• [WHAT YOU NEED TO DO]
The expected result is a verbatim repetition of the lines from the start of the entries through the line containing "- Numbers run", with the pictures removed.
** DATA FOR THIS EXERCISE follows **
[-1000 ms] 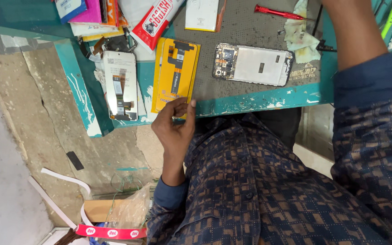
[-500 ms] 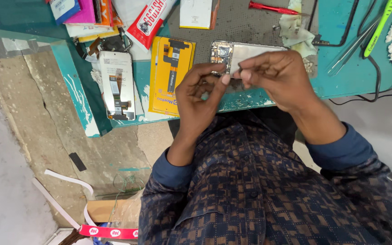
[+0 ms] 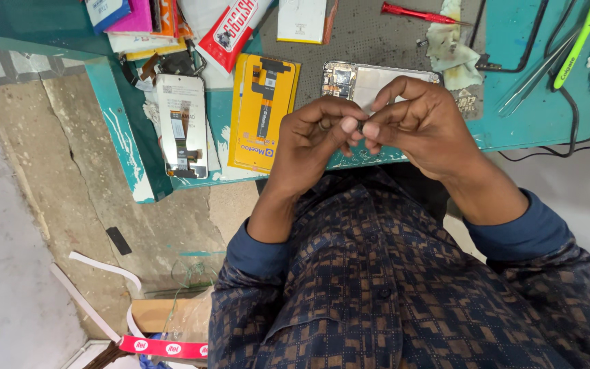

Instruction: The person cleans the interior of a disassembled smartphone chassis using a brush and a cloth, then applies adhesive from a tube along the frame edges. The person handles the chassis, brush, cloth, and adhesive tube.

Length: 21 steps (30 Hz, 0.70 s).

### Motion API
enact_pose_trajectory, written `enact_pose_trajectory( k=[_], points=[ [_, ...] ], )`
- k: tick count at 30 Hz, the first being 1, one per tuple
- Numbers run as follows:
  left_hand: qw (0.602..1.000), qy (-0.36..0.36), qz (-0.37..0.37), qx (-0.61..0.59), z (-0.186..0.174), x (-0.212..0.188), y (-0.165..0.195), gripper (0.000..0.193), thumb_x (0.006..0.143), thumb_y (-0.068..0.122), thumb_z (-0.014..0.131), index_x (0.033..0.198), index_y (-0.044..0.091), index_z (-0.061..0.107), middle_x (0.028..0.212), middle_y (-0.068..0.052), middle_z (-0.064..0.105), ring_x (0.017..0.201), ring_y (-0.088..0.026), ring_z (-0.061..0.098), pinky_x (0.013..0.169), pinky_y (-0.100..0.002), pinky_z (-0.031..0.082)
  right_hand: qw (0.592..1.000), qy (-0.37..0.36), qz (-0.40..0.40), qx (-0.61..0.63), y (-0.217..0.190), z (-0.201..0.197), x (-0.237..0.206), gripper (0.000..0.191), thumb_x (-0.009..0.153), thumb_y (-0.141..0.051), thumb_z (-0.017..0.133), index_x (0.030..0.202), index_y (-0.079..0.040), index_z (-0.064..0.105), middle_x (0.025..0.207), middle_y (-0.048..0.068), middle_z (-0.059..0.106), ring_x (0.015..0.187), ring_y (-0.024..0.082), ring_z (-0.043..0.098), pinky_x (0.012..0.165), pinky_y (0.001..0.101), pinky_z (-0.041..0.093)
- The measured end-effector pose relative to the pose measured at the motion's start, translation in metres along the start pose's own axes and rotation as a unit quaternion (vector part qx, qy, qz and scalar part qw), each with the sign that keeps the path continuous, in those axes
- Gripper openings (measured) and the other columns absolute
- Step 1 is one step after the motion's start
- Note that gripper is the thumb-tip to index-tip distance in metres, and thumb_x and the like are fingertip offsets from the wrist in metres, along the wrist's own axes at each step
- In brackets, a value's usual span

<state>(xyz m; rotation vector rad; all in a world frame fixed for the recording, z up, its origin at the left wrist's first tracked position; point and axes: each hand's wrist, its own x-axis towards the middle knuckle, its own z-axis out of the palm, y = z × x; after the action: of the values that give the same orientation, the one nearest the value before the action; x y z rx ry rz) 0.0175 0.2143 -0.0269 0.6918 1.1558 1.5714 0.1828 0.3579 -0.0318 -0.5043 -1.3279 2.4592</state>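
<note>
A teal table point(image 3: 513, 130) is seen beneath a dark grey mat point(image 3: 370, 41). A yellow screen package point(image 3: 262, 113) with black print, a red screwdriver point(image 3: 414, 12), a lime-green tool point(image 3: 575, 44) and a white phone panel point(image 3: 182, 123) are shown. The shirt point(image 3: 390, 287) is patterned in navy with brown blocks.

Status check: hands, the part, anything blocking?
Left hand and right hand pinch one tiny dark part between fingertips. Opened phone on the bench behind them. Nothing in the way.
</note>
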Motion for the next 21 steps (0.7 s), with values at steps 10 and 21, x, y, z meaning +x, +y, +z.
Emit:
enact_pose_trajectory(
  k=[10,21],
  points=[
    [0.983,0.175,0.058,-0.022,0.028,0.008,0.010,0.015,0.103,0.007,0.071,0.113,-0.004,0.072,0.100,-0.009,0.074,0.078,-0.009,0.066,0.067,-0.025,0.057,0.952,0.081,-0.200,-0.216,-0.011,0.034,-0.002,0.017,0.106,0.006,0.066,0.123,0.010,0.066,0.113,0.016,0.071,0.106,0.018,0.071,0.094,0.0297,0.060],
    [0.983,0.181,0.042,-0.010,0.031,0.007,0.013,0.015,0.101,0.008,0.072,0.111,-0.002,0.072,0.096,-0.007,0.072,0.079,-0.009,0.066,0.068,-0.025,0.058,0.969,0.085,-0.174,-0.152,-0.015,0.032,0.004,0.010,0.108,-0.001,0.070,0.116,0.005,0.067,0.107,0.012,0.070,0.097,0.013,0.072,0.088,0.0249,0.060]
  ],
)
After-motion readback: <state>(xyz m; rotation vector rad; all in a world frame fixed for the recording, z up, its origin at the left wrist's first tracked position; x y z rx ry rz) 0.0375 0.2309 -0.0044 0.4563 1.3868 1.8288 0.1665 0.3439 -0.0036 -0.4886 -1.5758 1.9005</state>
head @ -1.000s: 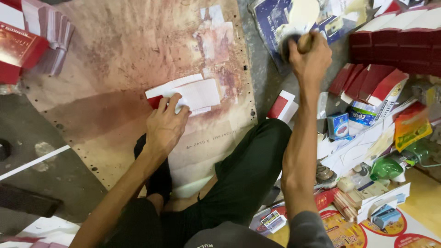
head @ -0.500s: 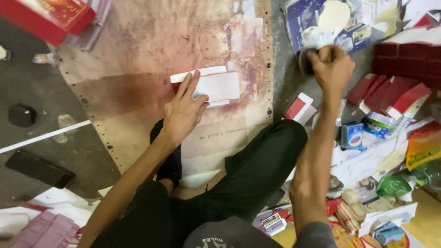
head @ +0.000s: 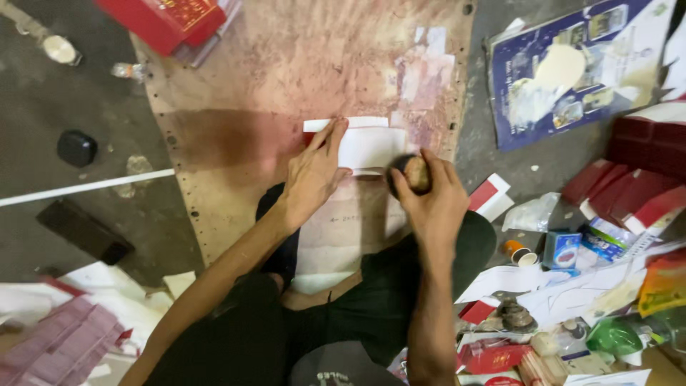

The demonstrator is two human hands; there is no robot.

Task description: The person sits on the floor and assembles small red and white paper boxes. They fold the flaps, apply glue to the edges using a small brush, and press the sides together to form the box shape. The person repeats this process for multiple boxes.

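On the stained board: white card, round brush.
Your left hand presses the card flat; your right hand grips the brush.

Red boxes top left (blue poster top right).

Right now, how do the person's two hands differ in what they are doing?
The left hand lies flat, fingers spread, pressing the white paper on the board. The right hand is curled around a small round brownish tool at the paper's edge. Both are bare and work at the same paper.
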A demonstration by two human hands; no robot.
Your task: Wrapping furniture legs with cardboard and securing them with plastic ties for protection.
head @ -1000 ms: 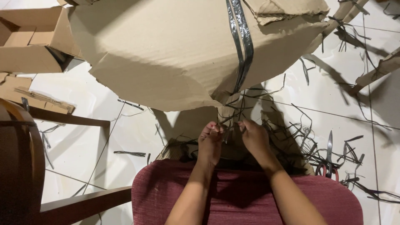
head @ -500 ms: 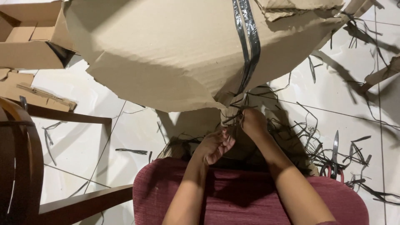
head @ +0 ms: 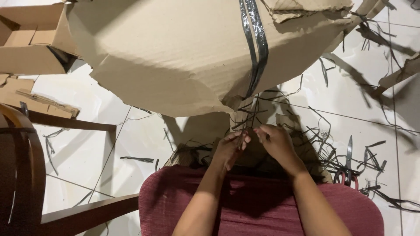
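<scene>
1. The left hand sits just above the front edge of the red cushion, its fingers curled and pinched on a thin dark strip that runs up toward the cardboard.
2. The right hand is just beside the left one, fingers bent inward and the fingertips close to the same bundle of strips; whether it actually grips a strip cannot be told from this view.
3. The strip rises from between the 2 hands to the lower edge of a large sheet of cardboard, which fills the upper middle of the view and overhangs the hands.
4. 2 dark bands run side by side down the face of the cardboard and end at its torn lower edge, just above the hands.
5. Loose dark strips lie scattered over the white tiled floor, mostly to the right of the hands.
6. Red-handled scissors lie on the floor near the right forearm.
7. An open cardboard box stands at the upper left, and a dark wooden chair frame is at the left edge.
</scene>
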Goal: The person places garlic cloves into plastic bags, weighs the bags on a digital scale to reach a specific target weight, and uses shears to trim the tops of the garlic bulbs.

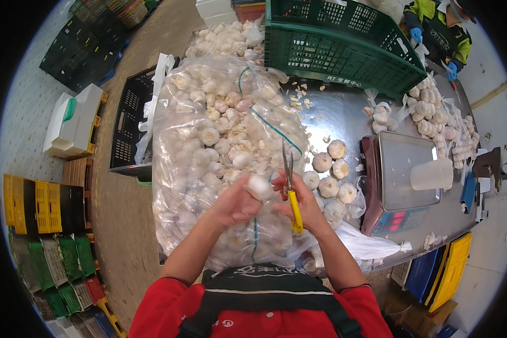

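My left hand [238, 203] holds a whitish garlic bulb [260, 187], slightly blurred, over a large clear plastic bag full of garlic [181, 169]. Just right of it, my right hand [300, 200] holds scissors with yellow handles [295, 207]; their blades point away from me and look nearly closed. Loose skins lie among the bulbs in the bag's opening. Beyond my right hand, several trimmed garlic bulbs [329, 186] rest on the metal table [342, 114], with cut stem pieces [295, 101] scattered farther back.
A scale [410, 169] carrying a translucent plastic cup [431, 174] stands at the right, near bagged garlic [431, 110]. A green crate [342, 59] is at the back, a black crate [129, 122] at the left. White plastic bags [367, 241] lie near the front edge. A co-worker [439, 38] stands back right.
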Available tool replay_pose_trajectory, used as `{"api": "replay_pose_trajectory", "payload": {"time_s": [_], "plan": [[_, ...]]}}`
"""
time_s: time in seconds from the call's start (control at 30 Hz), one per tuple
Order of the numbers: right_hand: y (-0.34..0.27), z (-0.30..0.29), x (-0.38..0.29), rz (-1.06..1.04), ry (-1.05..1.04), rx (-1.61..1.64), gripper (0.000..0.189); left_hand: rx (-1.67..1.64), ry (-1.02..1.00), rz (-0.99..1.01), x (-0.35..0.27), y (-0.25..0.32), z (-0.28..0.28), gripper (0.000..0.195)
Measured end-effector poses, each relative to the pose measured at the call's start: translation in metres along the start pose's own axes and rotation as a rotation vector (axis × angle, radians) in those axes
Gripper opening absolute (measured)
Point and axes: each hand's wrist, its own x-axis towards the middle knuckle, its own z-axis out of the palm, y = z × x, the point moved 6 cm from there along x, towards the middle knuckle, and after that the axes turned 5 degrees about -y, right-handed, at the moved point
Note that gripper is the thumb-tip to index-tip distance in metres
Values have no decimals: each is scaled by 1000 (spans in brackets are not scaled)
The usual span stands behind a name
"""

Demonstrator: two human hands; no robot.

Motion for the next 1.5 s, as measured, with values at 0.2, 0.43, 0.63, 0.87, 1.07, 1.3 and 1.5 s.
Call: {"api": "replay_pose_trajectory", "payload": {"time_s": [0.2, 0.43, 0.63, 0.87, 1.07, 1.3, 1.5], "plan": [[7, -25, -20, 269, 176, 73, 55, 1056, 83, -145, -4, -6, 5, 46], [-6, -114, -50, 46, 583, -1207, 52, 1977, 832, 162, -46, 84, -39, 38], [8, -107, -55, 35, 544, -1201, 52, 2102, 652, -159, -34, 64, -37, 50], [-9, -44, -42, 22, 226, -590, 57, 1616, 688, 343, -47, 67, -33, 64], [-25, 2, -22, -81, -25, -761, 54, 1403, 602, 395, -44, 59, 0, 67], [-17, 17, -13, -78, -35, -807, 52, 1444, 632, 369, -44, 51, 3, 68], [-10, 14, -12, -102, -139, -1003, 45, 1518, 718, 272, -48, 53, -6, 67]]}}
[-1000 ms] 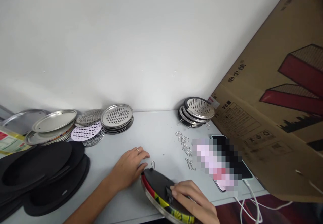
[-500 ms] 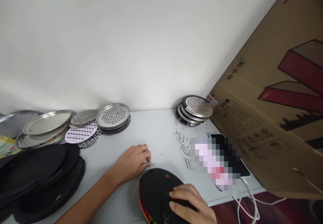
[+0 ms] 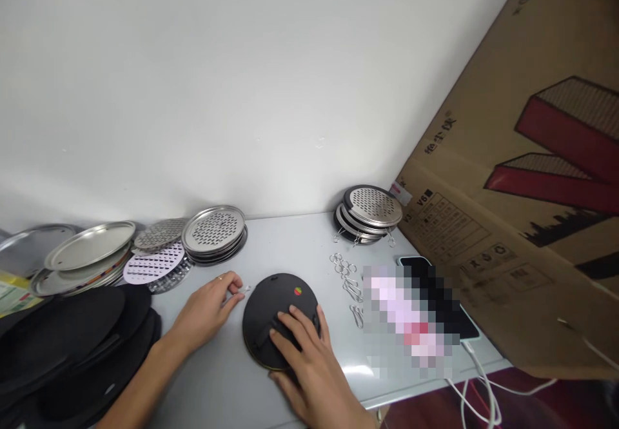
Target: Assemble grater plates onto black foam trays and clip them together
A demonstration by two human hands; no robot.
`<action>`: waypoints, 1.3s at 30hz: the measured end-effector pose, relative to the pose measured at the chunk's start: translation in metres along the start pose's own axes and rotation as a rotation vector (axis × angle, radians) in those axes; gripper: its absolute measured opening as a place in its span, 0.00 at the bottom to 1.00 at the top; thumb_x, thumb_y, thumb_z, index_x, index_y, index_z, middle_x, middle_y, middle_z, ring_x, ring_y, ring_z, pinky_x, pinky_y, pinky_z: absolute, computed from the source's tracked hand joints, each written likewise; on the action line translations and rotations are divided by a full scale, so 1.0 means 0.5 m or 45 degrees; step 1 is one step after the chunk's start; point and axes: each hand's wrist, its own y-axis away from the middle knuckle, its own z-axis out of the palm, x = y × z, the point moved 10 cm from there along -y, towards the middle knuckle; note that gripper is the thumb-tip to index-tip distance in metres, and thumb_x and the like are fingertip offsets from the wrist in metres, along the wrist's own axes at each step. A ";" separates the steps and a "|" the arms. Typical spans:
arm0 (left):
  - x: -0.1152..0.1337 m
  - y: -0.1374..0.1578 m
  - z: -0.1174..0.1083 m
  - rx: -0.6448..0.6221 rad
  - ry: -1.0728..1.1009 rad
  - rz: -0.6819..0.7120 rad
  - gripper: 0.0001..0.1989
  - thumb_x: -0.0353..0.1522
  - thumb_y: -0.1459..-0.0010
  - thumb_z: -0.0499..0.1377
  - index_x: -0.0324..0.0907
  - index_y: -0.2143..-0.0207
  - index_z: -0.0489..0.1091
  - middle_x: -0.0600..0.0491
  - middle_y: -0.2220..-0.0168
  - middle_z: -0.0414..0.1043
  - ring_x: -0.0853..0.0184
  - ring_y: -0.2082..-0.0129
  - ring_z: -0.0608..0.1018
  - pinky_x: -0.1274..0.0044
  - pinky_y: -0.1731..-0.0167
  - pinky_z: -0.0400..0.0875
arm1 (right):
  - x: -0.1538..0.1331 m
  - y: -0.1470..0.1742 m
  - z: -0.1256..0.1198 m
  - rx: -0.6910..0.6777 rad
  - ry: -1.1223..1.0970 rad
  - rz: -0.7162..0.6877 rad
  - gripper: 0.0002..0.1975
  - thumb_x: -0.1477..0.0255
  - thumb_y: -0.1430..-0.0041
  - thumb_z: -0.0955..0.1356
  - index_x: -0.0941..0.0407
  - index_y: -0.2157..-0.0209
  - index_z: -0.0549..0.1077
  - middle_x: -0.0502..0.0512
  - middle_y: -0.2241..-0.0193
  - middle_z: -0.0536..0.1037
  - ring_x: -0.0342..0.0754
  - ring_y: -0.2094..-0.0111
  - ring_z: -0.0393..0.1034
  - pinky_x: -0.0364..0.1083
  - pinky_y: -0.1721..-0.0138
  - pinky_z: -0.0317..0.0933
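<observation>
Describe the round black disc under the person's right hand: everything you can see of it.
The black disc is round and matte, looks like plastic, and lies flat on the pale table near its front edge. A small red, yellow and green dot sits near its far rim, and a raised bar shows on its left half. A thin coloured line runs along its near left edge. The right hand rests flat on its near half. The left hand pinches a small metal clip just beside its left rim; whether the clip touches it is unclear.
</observation>
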 end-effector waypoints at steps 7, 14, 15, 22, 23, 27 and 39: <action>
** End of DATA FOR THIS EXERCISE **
• [TASK OUTPUT]
[-1000 ms] 
[-500 ms] 
[+0 ms] 

Instruction: The person cleans the interior of a disassembled smartphone chassis using a brush and a cloth, then applies adhesive from a tube along the frame edges. The person handles the chassis, brush, cloth, and adhesive tube.

Length: 21 steps (30 Hz, 0.70 s).

### Motion API
enact_pose_trajectory, written `enact_pose_trajectory( k=[_], points=[ [_, ...] ], )`
- k: tick count at 30 Hz, the first being 1, one per tuple
- Numbers run as follows:

What needed an answer now has one.